It's a long shot, but there is no harm in looking. My heart is thumping as I reach one of the reference terminals. I wait impatiently for it to warm up. The screen flickers into life. I punch in a keyword search on 'du Frere' and 'Bordeaux'. The green cursor falters before flashing up a single entry: Lefevre, Stephen C., Poste Restante: The Dead Letters of Europe / by Stephen C. Lefevre London. 2nd ed. Paris: Kingsley Press, 1972.

Index: p.89: Bordeaux: J.S. to G. du Frere

Chapter Fourteen.

January 1910 He dreamed that he was carrying Mademoiselle Clermont through the streets. The water he waded through was no longer icy, but hot and fragrant. The girl in his arms was incredibly light; he glanced down only for a sudden deluge to soak him from above.

He opened his eyes, spluttering out bitter, scented liquid. He was warm, blissfully warm, sitting in a metal tub with water up to his chest. He was also completely naked.

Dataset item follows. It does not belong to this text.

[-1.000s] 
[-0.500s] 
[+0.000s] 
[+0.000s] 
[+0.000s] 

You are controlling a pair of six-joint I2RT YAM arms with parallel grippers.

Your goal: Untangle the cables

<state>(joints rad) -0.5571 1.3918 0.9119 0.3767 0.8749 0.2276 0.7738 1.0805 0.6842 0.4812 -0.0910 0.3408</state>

A hand appeared holding a bronze jug. Once again, hot water was poured over Gui's head. This time he held his breath under the stream until he was able to slick the hair back off his face and open his eyes. A stranger in black trousers and a pristine white shirt was wiping his hands on a cloth. He raised an eyebrow when he saw Gui looking and indicated the end of the tub with his chin. A dish had been balanced there, containing a sponge, a cloth and a round bar of soap.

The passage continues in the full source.